From what I understand, the milk will not taste 'goatie' if the milk is processed correctly and the goats are fed right. 
I be the Nigerians would be perfect for you.
I milked my pygmies for years and my kids would steal my milk every chance they could get!!


----------



## ohiofarmgirl (Aug 18, 2009)

goat milk should not be goaty at all... it should taste fresh and clean. we have two different breeds of milkers and honestly cant really taste much diff in them. however, the richer/more milk fat breeds (nigis have high butterfat) yield better results for cheese and such

the biggest change that we found was that neither of us was used to drinking full fat milk! we were used to 2% or whatnot so that was our biggest adaption. 

and i dont like goat milk in my coffee  - but i say go for it.

one thing to keep in mind is that the mini breeds have really small teats which could make it difficult for you/your hubby to deal with. honestly i wouldnt want to milk one at all.. since you have to do it twice a day - you want it to be fun not a chore. i'm thinking about this right now b/c i helped a buddy milk his 10 dairy gals and wow what differences between all of them! one of his gals had extremely small teats and all i could think was - there is no way i could do this every day. that being said - folks like trestlecreek wouldnt hesitate. 

i'd recommend la manchas - they are a smaller 'full sized' milker but big enough to handle easily. ours is very petite but has a great udder/teats and is a sinch to milk. and she is really thrifty and efficient with her feed so our feed costs are a bit lower than with our sanaan.

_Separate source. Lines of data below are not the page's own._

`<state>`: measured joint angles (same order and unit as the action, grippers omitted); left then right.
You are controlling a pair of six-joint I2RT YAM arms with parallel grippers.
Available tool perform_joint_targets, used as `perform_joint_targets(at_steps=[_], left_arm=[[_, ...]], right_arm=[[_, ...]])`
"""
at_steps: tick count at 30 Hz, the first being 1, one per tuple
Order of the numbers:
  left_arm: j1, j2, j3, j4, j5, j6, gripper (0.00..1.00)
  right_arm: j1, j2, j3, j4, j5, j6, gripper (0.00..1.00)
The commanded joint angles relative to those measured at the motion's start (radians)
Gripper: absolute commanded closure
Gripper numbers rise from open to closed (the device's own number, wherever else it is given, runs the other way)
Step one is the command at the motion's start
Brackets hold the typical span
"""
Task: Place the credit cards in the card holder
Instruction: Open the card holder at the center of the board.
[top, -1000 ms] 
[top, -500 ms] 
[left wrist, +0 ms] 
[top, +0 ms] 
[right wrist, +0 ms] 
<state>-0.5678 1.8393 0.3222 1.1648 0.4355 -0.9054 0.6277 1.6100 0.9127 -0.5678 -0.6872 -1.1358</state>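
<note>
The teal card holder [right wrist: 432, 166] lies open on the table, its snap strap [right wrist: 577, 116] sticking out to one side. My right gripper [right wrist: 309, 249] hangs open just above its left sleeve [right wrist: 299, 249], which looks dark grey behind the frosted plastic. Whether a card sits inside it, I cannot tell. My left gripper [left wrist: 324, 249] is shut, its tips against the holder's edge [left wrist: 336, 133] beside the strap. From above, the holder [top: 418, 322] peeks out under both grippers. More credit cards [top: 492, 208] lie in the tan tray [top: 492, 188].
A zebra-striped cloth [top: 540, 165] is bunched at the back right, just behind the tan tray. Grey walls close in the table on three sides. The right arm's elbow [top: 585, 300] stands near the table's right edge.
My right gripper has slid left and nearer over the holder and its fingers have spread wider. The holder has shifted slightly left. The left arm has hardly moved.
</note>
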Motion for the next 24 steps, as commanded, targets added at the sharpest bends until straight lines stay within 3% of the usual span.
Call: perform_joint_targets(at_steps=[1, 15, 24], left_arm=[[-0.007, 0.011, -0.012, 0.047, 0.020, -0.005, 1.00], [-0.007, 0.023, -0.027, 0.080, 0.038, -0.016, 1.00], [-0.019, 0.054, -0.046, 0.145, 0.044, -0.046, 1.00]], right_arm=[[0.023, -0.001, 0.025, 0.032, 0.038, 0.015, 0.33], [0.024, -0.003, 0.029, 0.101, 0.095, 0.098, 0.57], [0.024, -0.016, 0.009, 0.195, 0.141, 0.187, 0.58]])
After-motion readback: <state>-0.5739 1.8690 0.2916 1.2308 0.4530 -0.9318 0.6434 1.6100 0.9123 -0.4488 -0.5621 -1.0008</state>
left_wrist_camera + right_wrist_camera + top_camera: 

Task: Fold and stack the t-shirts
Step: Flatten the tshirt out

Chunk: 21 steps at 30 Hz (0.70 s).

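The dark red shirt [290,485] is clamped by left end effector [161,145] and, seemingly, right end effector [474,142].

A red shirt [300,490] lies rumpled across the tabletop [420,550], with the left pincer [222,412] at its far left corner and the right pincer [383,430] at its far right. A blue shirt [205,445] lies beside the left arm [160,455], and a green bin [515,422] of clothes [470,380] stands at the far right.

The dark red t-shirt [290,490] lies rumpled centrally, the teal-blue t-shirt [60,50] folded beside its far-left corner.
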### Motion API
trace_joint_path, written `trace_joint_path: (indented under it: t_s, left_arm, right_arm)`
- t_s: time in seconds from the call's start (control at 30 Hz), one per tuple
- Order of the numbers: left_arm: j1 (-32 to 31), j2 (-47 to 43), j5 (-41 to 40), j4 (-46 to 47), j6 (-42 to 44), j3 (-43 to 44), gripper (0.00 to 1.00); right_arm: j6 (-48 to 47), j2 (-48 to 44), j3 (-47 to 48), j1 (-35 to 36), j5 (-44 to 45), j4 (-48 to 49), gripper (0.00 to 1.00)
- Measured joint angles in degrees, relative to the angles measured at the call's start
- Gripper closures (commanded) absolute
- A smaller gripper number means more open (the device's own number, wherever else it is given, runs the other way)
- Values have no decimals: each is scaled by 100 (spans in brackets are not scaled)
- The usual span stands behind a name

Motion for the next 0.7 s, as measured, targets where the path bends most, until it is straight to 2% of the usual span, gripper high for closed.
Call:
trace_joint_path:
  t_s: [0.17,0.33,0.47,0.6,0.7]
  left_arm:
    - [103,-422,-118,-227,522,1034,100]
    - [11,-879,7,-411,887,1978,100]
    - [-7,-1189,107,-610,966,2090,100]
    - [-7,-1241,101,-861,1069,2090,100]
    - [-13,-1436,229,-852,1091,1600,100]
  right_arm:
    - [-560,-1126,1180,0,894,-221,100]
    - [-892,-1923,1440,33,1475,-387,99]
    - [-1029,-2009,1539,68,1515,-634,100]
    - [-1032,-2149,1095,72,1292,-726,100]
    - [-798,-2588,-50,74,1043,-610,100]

many breeders/sellers will let you milk BEFORE you buy - its not an unusual request. i'd give it a go before you buy - i've done it and its no big whoop. 

good luck!


----------



## Griffin's Ark (Aug 18, 2009)

We have been buying does in milk this past summer from a friend that raises meat goats, but is trying to develop a bigger meat goat by using Saanen and Kiko.  It took several weeks for the goat milk to get palatable when they got to our farm.  Not that the milk was goaty, but it had an off taste from the browse that the goats got on the other farm.  Once we got them on a 16% sweet feed and good fescue their milk got to be much more palatable.  The milk has a fresh clean taste that you can't get from the store bought milk... Goat or Cow!  Anyway, we are using Saanen and Oberhasli mostly.  We let our girls dry up this summer and my DW is not happy with that.  The sweetest best tasting milk we had came from out spanish does (almost tasted like malted milk).  Our Nigerian milkers are OK, but when I pull 2 Qts from a large breed doe in a quarter of the time it takes to get 16 oz from a Nigerian doe I just can't seem to get excited about milking the Nigerians.  Also I don't like goat milk in my hot coffee, but when you make ice coffee with it, it makes anything that Starbucks has seem generic.

Chris


----------



## onedozenphyllises (Aug 18, 2009)

I can't speak about ND's, so I don't know if this is helpful at all or not.  We have Nubians, and the milk, when fresh, is very tasty and not the least bit goaty.  I do notice that it develops a *faint* goaty flavor if it starts to get old (like if we don't drink it all within a few days), so maybe that's part of the problem with store goat milk?  It's just...old?  I don't know.  Anyway, we love it, and we get just about enough milk from one Nubian to drink, cook with and make moderate amounts of cheese, yogurt, etc. (for two adults).


----------



## jhmoore (Aug 19, 2009)

Thanks for all the great replies!  I'm thinking store bought goat's milk must have the same issues any store bought products does- it's just not fresh like from home.  I can't even dream of buying store bought eggs or chicken anymore- doesn't compare to our home grown!  So, why would milk be any different?  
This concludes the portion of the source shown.